The “Points of Interest” (POI) framework provides facilities to register, run, and store results from automated analyses of the code property graph. POI analyses are managed via a REST API implemented in frontend/mate/mate/server/api/analyses.py and are executed by the executor component.

POI analyses

Provenance: Galois/Trail of Bits

MATE ships with a number of automated analyses that detect potential vulnerabilities, called Points of Interest (POIs). These analyses are implemented as Python modules in the frontend/mate/mate/poi/analysis directory.

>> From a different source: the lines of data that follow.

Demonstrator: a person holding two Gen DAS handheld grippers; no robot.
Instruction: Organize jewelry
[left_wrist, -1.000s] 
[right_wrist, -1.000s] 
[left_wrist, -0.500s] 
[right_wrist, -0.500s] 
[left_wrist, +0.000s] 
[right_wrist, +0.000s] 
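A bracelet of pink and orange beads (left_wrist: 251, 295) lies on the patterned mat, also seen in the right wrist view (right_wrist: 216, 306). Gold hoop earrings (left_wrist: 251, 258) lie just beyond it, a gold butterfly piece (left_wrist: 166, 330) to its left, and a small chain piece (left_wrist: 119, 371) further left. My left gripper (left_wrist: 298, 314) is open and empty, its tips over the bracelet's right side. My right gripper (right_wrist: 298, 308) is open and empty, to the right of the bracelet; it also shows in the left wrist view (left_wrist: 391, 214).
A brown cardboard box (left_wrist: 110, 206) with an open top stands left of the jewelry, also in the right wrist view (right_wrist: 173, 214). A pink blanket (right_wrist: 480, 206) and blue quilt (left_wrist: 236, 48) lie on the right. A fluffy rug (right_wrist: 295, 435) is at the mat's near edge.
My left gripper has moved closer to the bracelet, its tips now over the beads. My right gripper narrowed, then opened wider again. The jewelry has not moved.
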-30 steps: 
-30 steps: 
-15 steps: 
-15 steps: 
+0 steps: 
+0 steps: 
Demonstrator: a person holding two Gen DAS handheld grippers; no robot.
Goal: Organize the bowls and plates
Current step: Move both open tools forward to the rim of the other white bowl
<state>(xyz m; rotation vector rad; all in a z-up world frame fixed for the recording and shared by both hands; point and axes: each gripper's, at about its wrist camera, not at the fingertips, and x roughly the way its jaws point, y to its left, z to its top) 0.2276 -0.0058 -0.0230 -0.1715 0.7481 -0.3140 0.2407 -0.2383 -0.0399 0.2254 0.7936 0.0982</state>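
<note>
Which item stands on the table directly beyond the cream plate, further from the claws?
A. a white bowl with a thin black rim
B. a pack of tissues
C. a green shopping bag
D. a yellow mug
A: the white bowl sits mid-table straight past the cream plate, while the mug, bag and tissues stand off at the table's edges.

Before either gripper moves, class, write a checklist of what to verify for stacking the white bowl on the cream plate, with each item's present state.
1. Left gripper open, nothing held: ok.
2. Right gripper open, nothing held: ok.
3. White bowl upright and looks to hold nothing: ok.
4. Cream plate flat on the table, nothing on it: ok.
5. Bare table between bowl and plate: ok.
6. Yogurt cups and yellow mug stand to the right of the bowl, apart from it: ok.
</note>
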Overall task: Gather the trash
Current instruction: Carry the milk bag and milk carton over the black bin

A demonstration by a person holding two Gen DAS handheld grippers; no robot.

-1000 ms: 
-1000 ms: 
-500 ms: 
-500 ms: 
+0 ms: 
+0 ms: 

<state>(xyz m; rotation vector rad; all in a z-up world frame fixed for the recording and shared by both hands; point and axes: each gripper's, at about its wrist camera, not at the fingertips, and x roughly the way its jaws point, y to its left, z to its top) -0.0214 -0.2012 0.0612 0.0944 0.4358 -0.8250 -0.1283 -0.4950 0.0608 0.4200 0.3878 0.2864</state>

See Points of Interest for more information.

User interface components

ui-client and Flowfinder

Provenance: Galois

The ui-client directory includes the browser-based frontend interface to the MATE system, implemented in Typescript using the React framework. It provides a user-facing interfacing for monitoring MATE system status and viewing analysis results. Backend queries supporting the interface are executed by the server component and implemented by modules in the frontend/mate/mate/server/api directory.

Flowfinder is a browser-based graphical user interface for accessing the MATE CPG and exploring MATE analysis results. It is implemented in Typescript using React and the cytoscape.js graph visualization framework.

Mantiserve

Provenance: Trail of Bits

MATE’s symbolic execution capabilities are exposed via the Mantiserve component, located in the mantiserve directory. Mantiserve provides a REST API for configuring symbolic execution tasks, enabling detectors for a variety of bug classes, and managing the lifecycle of individual runs of the underlying Manticore symbolic execution platform. Mantiserve additionally adapts Manticore’s runtime environment, allowing Manticore runs to be isolated within containers that are identical to the “normal” execution environment for a target.

Mantiserve tasks are configured to run one or more “detectors,” representing the dynamic counterpart to MATE’s static “POI” analyses. Each detector has access to the MATE CPG for the targeted program, including a queryable graph representation of the program’s binary layout and debug information (via DWARF). These detectors are written using Manticore’s public plugin API, and are located in the dwarfcore directory.